Como is a neighborhood within the University community of Minneapolis. It is sometimes referred to as Southeast Como, due to many of its streets ending in SE, and possibly to differentiate it from the Como neighborhood in neighboring Saint Paul. Its boundaries are East Hennepin Avenue to the north, 33rd Avenue Southeast (the eastern city limit) to the east, the Southeast Industrial Area to the south, and Interstate 35W to the west.

Como features many amenities for its residents:  Van Cleve Park Community Center, the Como Student Community Co-op, the University Childcare Center, Dar Al-Farooq mosque, SE Christian Church, and the Como Congregational Church building (designed in 1886 by Charles Sedgwick).  The #3 busline is convenient to all who live in Como and provides easy transportation to Downtown Minneapolis, all of the University of Minnesota Twin Cities campuses, and Downtown St. Paul. The high-traffic business roads, industrial zones, and active railroads that surround Como contrast sharply with the residential character of the core Como neighborhood. The housing stock consists of modest early 20th-century bungalows and Victorian and twenties-era homes mixed with a scattering of newer duplexes and single family homes. Some areas (e.g. along Como, 15th and Hennepin Avenues) have post-60's two-story walk-up apartment buildings.

Commercial activity is focused on Como and East Hennepin Avenues.

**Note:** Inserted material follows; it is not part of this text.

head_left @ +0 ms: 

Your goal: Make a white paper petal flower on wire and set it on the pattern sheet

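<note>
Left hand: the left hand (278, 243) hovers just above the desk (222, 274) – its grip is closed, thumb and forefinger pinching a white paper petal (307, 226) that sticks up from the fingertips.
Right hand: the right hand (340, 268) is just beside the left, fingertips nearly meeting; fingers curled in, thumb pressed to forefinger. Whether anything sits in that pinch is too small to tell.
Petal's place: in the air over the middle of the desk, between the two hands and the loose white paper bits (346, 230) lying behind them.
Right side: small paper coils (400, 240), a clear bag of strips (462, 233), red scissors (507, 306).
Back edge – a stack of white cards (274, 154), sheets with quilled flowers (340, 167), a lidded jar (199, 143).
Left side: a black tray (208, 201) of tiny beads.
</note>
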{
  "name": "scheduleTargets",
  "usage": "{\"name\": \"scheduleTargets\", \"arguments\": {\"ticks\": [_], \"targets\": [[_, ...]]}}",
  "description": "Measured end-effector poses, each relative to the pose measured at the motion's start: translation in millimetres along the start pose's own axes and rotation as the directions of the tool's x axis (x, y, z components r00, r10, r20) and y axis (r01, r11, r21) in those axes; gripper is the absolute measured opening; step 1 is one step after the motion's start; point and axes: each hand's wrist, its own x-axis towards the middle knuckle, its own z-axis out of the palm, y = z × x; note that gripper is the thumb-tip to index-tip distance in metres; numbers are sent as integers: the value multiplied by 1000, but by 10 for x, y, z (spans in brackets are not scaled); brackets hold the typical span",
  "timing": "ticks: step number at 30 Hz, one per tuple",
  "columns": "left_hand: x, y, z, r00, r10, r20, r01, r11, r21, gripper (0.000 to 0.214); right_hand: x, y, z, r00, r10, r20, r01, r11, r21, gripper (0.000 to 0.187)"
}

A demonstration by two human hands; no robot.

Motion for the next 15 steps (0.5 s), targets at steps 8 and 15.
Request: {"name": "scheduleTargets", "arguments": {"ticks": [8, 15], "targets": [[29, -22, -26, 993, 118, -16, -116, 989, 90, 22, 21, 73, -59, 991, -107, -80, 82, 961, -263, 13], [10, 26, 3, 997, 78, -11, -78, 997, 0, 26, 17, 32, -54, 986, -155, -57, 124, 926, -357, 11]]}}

The neighborhood is served by a services business hub along Como Avenue with grocery stores, dentist, barber shop, coffee houses, restaurants, and auto service station.

Demographics
As of 2020, the population of Como was 6,455, split 58.1% male and 41.9% female.  Over 95% of residents were at least a high school graduate (or equivalent), and 69.6% had earned a bachelor's degree or higher. 

17.4% of the population were foreign-born residents, and 20.1% spoke a language other than English at home. According to the American Community Survey 5-year estimates (2016-2020), the top non-English languages spoken in Como were Spanish (spoken by 10.5% of the population), Hmong (1.5%), Vietnamese (1.3%), Somali (1.1%), and Russian (0.6%). 7.7% of residents spoke English less than "very well".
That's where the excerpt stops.